A fool is thirsty in the midst of water.
– Ethiopian Proverb
A current TV commercial shows a young woman sitting at the shore of Lake Ontario. With her back to the view, she scrolls through options on a cell phone, choosing Joke of the Day. Suddenly the camera swings around, catching the smoggy blue Toronto skyline in the background as she rolls back roaring in laughter. As I’m watching, I think: Don’t fall in the lake!
One day, not too long from now, this kind of advertising will be seen differently. Our society has spent billions on technology we don’t need while we neglect the basics, such as clean drinking water.
This week, CBC TV put its finger on this issue. Science correspondent Bob MacDonald brought a glass of water on the Newsworld breakfast show. He held it up to the camera and appealed to us to think: “If this is all the water on Earth,” he said, “I’ll show you how much is drinkable – how much is for all 6 billion of us.” He dumped out most of the water from the glass to represent the salty oceans, then more for the inaccessible water in the air, in deep estuaries, in plants and in the ice caps. After all this, there was one drop left in the glass.
“Of all the water on Earth”, he declared, “0.1 of one per cent is drinkable. One tenth of one percent! And we pee in it!” Some day soon the definition of obscene may very well be “a 16 litre flush.”
“There is no new water being made,” he continued.
Every drop of water available today was here when the planet was formed. Scientists think that much of Earth’s water came from comets that hit the Earth in its turbulent early pre-TV days. The next time you drink water, consider that what’s passing your lips may have also passed through a dinosaur, or at least through your neighbour’s pesticide-soaked lawn. Bob MacDonald made another interesting point. Canada is fortunate enough to hold the largest proportion of drinkable water of any country (20-25%), and yet we are increasingly turning to bottled water. Why?

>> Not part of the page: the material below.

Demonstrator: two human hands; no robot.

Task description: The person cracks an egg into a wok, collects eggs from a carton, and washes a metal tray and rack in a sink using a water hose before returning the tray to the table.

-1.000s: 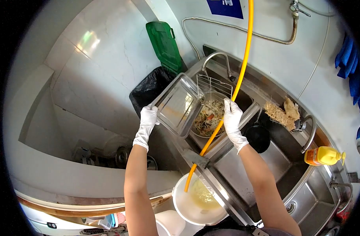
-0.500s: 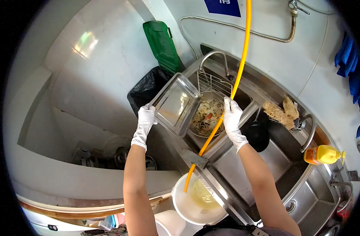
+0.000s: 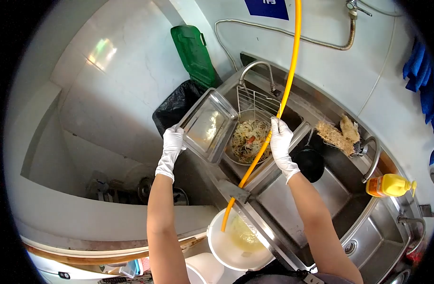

Last year, Canadians consumed 642 million litres of bottled water, a rate that is rising exponentially each year, especially after the Walkerton, Ontario water tragedy. Keep in mind that the average retail price of a litre of bottled water is one dollar (while gasoline offends us as it nears 75 cents per litre). The fact that Canadians are spending over half a billion dollars of after-tax money on bottled water shows we are losing faith in public water systems. Meanwhile, as private water companies rake in huge profits from our unease, our governments continue to tell us that there is no new money to clean up the Great Lakes, the world’s largest single source of drinkable water, or to modernize our outdated public water systems.
This is just lunacy. We should demand action on water. Will it take another crisis to make us aware of this? Raising the issue could be as simple as a clever TV commercial. And if our “leaders” ignore us or tell us that providing clean public water is not possible, we should tell them to go jump in a lake.